A gaming manager is an employee of a casino or other gaming establishment, and he or she is responsible for overseeing the gaming functions on a day-to-day basis. The job may involve interacting with gamers, managing dealers within a pit or gaming area, managing money coming in and going out, and keeping track of schedules. If you want to become a gaming manager, you will likely need to start by becoming a dealer, server, or even a bartender at a gaming establishment, as most people who become a gaming manager work their way up through the ranks.
You will also likely need a high school diploma or equivalent qualification in order to become a gaming manager. Basic math and communication skills will be necessary when you become a dealer or other employee, and these skills become even more important when you become a gaming manager. Some gaming establishments, in fact, will require you to earn an associate's or even a bachelor's degree if you want to get a job as a manager, as exceptional organizational skills in addition to math skills will be very important. You should also be prepared to undergo regular background checks both before and during your tenure as an employee of a gaming establishment.
The best way to become a gaming manager is to secure employment at a casino or other gaming institution in any position. While working that job, you will need to exhibit the qualities an employer will look for in a potential gaming manager: you will need to be trustworthy, attentive, organized, and genuinely enthusiastic about the industry. Starting as a dealer will give you some of the skills you need to become a gaming manager, and you will become familiar with the general rules, regulations, and policies of that gaming institution. You will also need to get a license to work in a managerial capacity. This can be done while you are a dealer, or even before.

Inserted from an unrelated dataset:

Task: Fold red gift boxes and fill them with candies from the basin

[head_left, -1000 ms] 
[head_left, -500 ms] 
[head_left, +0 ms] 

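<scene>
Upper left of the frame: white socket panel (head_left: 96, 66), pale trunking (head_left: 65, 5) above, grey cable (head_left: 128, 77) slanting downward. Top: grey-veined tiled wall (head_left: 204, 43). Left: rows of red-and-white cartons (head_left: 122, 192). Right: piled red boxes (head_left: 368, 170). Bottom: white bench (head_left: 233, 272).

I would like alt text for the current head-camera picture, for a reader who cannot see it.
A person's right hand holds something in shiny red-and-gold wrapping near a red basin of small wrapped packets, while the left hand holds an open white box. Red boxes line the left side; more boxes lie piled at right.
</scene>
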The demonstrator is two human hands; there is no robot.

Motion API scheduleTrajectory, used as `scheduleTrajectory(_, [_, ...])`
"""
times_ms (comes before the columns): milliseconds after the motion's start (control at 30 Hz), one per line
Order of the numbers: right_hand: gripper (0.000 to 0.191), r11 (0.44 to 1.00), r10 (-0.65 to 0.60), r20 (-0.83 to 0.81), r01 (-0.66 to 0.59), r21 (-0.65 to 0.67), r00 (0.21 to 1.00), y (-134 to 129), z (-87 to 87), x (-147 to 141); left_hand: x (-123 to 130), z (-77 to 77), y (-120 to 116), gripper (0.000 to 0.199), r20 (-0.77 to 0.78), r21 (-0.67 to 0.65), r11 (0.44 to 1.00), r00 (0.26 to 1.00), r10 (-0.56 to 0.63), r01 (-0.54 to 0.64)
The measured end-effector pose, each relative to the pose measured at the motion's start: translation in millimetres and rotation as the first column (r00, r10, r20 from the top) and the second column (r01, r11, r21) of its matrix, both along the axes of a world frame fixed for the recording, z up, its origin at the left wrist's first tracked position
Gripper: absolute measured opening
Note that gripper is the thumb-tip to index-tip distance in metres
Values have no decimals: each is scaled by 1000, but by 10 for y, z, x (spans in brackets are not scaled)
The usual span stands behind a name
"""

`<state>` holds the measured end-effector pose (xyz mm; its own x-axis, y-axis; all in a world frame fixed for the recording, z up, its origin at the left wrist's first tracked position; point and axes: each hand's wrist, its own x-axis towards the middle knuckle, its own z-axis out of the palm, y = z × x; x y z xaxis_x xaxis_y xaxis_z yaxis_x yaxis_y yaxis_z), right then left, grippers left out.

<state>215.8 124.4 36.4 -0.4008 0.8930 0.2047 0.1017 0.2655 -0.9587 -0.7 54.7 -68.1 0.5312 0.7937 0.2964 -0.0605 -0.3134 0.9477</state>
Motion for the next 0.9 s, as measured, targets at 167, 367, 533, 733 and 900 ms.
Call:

You may end up working as an assistant manager or other assistant position before you become a gaming manager. This is a good opportunity to learn the necessary skills and hone your ability to manage chips and cash, monitor gaming areas, manage schedules, and undertake any other duty that may fall on the gaming manager. it is important to stay out of trouble, too: regular background checks means your employer will know if you have been arrested or have otherwise gotten into trouble, which may be grounds for firing in many gaming institutions.